### About this exercise
Produce an exact copy of the listing.

───

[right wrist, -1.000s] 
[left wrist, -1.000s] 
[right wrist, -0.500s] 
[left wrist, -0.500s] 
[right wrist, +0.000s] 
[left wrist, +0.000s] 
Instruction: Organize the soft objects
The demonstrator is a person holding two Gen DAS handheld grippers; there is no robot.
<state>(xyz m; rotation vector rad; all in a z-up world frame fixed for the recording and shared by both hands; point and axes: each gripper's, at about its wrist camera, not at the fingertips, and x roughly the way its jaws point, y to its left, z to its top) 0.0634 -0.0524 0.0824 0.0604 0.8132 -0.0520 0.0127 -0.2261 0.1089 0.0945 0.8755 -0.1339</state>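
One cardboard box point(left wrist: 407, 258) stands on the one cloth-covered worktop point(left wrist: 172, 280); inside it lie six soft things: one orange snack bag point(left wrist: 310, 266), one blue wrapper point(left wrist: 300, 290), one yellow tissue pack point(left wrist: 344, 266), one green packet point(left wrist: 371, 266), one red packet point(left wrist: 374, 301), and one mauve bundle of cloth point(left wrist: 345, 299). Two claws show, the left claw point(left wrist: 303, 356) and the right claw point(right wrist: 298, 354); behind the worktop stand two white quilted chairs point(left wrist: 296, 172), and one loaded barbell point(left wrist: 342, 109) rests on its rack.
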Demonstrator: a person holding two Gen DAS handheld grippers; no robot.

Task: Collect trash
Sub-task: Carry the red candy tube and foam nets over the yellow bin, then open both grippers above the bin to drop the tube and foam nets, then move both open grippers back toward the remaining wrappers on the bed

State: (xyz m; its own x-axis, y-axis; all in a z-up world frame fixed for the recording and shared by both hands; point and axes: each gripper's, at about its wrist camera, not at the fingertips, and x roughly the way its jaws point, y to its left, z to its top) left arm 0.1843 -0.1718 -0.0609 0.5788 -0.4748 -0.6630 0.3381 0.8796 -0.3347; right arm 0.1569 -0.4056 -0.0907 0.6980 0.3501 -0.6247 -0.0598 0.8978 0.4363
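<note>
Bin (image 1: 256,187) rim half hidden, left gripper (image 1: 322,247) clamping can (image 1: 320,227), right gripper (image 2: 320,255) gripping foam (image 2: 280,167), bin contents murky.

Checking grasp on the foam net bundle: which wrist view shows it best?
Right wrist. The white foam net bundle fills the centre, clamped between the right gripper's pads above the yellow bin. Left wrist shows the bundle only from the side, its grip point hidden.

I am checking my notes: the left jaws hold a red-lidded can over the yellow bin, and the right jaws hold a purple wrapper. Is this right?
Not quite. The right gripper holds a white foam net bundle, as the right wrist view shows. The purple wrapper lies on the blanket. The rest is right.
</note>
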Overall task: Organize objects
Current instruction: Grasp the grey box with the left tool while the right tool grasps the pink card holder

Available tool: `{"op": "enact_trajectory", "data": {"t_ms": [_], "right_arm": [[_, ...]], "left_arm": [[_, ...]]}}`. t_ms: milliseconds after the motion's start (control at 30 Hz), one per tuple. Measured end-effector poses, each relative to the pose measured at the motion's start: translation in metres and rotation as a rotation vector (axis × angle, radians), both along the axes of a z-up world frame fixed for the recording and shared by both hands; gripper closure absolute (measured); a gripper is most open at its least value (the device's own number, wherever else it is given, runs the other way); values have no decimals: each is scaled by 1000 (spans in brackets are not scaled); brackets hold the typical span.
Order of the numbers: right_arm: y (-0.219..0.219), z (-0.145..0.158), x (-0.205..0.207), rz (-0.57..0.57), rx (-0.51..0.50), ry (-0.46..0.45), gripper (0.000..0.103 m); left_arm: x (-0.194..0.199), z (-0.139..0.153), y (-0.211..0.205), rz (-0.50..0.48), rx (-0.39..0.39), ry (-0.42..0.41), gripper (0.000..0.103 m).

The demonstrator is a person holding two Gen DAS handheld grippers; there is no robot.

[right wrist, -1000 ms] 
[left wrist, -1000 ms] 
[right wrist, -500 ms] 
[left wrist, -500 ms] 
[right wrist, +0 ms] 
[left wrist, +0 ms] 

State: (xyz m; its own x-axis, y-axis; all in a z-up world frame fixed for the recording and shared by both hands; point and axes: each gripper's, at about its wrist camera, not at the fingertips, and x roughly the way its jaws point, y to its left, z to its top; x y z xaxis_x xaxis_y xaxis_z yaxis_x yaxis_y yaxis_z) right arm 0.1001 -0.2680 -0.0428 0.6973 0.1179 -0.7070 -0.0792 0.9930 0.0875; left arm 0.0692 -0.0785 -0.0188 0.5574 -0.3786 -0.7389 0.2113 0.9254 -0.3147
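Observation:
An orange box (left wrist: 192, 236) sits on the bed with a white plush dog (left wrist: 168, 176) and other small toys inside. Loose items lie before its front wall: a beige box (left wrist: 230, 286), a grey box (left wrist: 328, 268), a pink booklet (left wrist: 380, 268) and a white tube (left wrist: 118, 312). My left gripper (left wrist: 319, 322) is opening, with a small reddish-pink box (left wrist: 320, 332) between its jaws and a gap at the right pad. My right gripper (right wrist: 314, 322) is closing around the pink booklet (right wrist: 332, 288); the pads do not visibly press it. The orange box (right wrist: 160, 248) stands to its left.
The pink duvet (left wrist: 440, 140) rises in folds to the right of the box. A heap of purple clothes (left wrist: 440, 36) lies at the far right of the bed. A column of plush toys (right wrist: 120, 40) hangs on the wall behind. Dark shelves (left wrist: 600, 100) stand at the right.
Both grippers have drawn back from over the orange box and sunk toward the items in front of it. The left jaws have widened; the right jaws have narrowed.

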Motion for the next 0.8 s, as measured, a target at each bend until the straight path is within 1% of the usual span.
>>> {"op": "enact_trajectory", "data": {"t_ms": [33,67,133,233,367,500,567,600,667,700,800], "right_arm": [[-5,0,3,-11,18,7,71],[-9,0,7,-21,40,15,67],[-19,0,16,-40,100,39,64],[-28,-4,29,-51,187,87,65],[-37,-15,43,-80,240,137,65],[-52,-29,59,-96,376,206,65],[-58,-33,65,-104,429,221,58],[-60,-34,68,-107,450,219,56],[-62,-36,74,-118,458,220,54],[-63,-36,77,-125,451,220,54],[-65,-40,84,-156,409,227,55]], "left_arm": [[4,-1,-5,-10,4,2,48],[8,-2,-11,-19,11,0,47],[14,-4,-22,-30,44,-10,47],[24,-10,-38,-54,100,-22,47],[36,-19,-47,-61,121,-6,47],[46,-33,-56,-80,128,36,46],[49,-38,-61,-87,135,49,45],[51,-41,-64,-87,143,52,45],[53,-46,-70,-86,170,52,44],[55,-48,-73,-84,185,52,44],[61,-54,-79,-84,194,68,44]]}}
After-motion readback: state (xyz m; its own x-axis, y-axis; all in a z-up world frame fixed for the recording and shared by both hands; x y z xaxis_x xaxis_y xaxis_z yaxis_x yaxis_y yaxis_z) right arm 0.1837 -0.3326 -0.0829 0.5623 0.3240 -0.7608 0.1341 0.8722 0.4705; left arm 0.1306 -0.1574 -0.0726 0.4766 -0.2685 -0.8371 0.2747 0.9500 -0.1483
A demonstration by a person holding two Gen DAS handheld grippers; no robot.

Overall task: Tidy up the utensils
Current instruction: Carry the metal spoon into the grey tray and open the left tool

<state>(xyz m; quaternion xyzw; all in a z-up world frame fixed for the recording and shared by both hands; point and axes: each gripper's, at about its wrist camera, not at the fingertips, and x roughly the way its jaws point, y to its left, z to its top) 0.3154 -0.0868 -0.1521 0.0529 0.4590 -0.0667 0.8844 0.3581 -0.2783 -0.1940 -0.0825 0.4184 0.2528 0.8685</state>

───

### Task output
[right wrist, -1.000s] 
[left wrist, -1.000s] 
[right wrist, -0.500s] 
[left wrist, -0.500s] 
[right wrist, +0.000s] 
[left wrist, +0.000s] 
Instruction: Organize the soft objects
The demonstrator is a person holding two Gen DAS handheld grippers; there is no robot.
<state>(xyz m; rotation vector rad; all in a z-up world frame fixed for the recording and shared by both hands; point and axes: each gripper's, at about its wrist camera, not at the fingertips, and x roughly the way its jaws point, y to its left, z to its top) 0.0634 -0.0524 0.0824 0.0604 0.8132 -0.0520 0.0127 -0.2261 0.1089 0.0945 0.8755 -0.1339</state>
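One cardboard box point(left wrist: 407, 258) stands on the one cloth-covered worktop point(left wrist: 172, 280); inside it lie six soft things: one orange snack bag point(left wrist: 310, 266), one blue wrapper point(left wrist: 300, 290), one yellow tissue pack point(left wrist: 344, 266), one green packet point(left wrist: 371, 266), one red packet point(left wrist: 374, 301), and one mauve bundle of cloth point(left wrist: 345, 299). Two claws show, the left claw point(left wrist: 303, 356) and the right claw point(right wrist: 298, 354); behind the worktop stand two white quilted chairs point(left wrist: 296, 172), and one loaded barbell point(left wrist: 342, 109) rests on its rack.
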Demonstrator: a person holding two Gen DAS handheld grippers; no robot.

Task: Collect trash
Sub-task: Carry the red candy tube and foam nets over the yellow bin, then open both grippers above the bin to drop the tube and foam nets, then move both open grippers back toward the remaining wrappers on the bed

State: (xyz m; its own x-axis, y-axis; all in a z-up world frame fixed for the recording and shared by both hands; point and axes: each gripper's, at about its wrist camera, not at the fingertips, and x roughly the way its jaws point, y to its left, z to its top) left arm 0.1843 -0.1718 -0.0609 0.5788 -0.4748 -0.6630 0.3381 0.8796 -0.3347; right arm 0.1569 -0.4056 -0.0907 0.6980 0.3501 -0.6247 -0.0598 0.8978 0.4363
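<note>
Bin (image 1: 256,187) rim half hidden, left gripper (image 1: 322,247) clamping can (image 1: 320,227), right gripper (image 2: 320,255) gripping foam (image 2: 280,167), bin contents murky.

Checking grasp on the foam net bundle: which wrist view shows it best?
Right wrist. The white foam net bundle fills the centre, clamped between the right gripper's pads above the yellow bin. Left wrist shows the bundle only from the side, its grip point hidden.

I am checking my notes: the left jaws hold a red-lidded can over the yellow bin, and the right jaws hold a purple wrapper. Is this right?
Not quite. The right gripper holds a white foam net bundle, as the right wrist view shows. The purple wrapper lies on the blanket. The rest is right.
</note>
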Overall task: Organize objects
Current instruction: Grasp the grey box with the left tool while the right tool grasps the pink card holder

Available tool: `{"op": "enact_trajectory", "data": {"t_ms": [_], "right_arm": [[_, ...]], "left_arm": [[_, ...]]}}`. t_ms: milliseconds after the motion's start (control at 30 Hz), one per tuple. Measured end-effector poses, each relative to the pose measured at the motion's start: translation in metres and rotation as a rotation vector (axis × angle, radians), both along the axes of a z-up world frame fixed for the recording and shared by both hands; gripper closure absolute (measured); a gripper is most open at its least value (the device's own number, wherever else it is given, runs the other way); values have no decimals: each is scaled by 1000 (spans in brackets are not scaled); brackets hold the typical span.
Order of the numbers: right_arm: y (-0.219..0.219), z (-0.145..0.158), x (-0.205..0.207), rz (-0.57..0.57), rx (-0.51..0.50), ry (-0.46..0.45), gripper (0.000..0.103 m); left_arm: x (-0.194..0.199), z (-0.139..0.153), y (-0.211..0.205), rz (-0.50..0.48), rx (-0.39..0.39), ry (-0.42..0.41), gripper (0.000..0.103 m).

The demonstrator is a person holding two Gen DAS handheld grippers; there is no robot.

[right wrist, -1000 ms] 
[left wrist, -1000 ms] 
[right wrist, -500 ms] 
[left wrist, -500 ms] 
[right wrist, +0 ms] 
[left wrist, +0 ms] 

State: (xyz m; its own x-axis, y-axis; all in a z-up world frame fixed for the recording and shared by both hands; point and axes: each gripper's, at about its wrist camera, not at the fingertips, and x roughly the way its jaws point, y to its left, z to its top; x y z xaxis_x xaxis_y xaxis_z yaxis_x yaxis_y yaxis_z) right arm 0.1001 -0.2680 -0.0428 0.6973 0.1179 -0.7070 -0.0792 0.9930 0.0875; left arm 0.0692 -0.0785 -0.0188 0.5574 -0.3786 -0.7389 0.2113 0.9254 -0.3147
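Observation:
An orange box (left wrist: 192, 236) sits on the bed with a white plush dog (left wrist: 168, 176) and other small toys inside. Loose items lie before its front wall: a beige box (left wrist: 230, 286), a grey box (left wrist: 328, 268), a pink booklet (left wrist: 380, 268) and a white tube (left wrist: 118, 312). My left gripper (left wrist: 319, 322) is opening, with a small reddish-pink box (left wrist: 320, 332) between its jaws and a gap at the right pad. My right gripper (right wrist: 314, 322) is closing around the pink booklet (right wrist: 332, 288); the pads do not visibly press it. The orange box (right wrist: 160, 248) stands to its left.
The pink duvet (left wrist: 440, 140) rises in folds to the right of the box. A heap of purple clothes (left wrist: 440, 36) lies at the far right of the bed. A column of plush toys (right wrist: 120, 40) hangs on the wall behind. Dark shelves (left wrist: 600, 100) stand at the right.
Both grippers have drawn back from over the orange box and sunk toward the items in front of it. The left jaws have widened; the right jaws have narrowed.
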
Motion for the next 0.8 s, as measured, a target at each bend until the straight path is within 1% of the usual span.
>>> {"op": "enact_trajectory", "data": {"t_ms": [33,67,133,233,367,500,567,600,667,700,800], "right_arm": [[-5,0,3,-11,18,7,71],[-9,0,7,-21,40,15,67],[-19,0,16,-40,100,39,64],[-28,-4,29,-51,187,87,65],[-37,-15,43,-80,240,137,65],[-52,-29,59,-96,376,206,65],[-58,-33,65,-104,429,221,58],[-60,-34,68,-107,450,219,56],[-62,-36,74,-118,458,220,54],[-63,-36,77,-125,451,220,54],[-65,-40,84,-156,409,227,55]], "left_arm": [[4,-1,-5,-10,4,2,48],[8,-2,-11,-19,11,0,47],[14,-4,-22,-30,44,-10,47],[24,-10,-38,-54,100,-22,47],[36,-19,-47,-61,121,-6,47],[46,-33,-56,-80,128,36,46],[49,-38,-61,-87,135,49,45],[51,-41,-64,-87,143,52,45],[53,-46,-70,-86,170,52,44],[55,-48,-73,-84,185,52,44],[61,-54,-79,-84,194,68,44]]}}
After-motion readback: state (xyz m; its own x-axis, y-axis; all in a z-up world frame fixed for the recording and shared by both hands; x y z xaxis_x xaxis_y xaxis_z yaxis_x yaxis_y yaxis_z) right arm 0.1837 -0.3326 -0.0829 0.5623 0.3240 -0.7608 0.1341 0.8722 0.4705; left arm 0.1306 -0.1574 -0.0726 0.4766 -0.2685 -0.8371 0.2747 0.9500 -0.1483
A demonstration by a person holding two Gen DAS handheld grippers; no robot.

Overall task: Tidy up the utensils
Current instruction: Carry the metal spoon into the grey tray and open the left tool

<state>(xyz m; quaternion xyzw; all in a z-up world frame fixed for the recording and shared by both hands; point and axes: each gripper's, at about its wrist camera, not at the fingertips, and x roughly the way its jaws point, y to its left, z to its top) 0.3154 -0.0868 -0.1521 0.0529 0.4590 -0.0667 0.8844 0.3581 -0.2783 -0.1940 -0.0825 0.4184 0.2528 0.8685</state>

This exercise has been fully answered.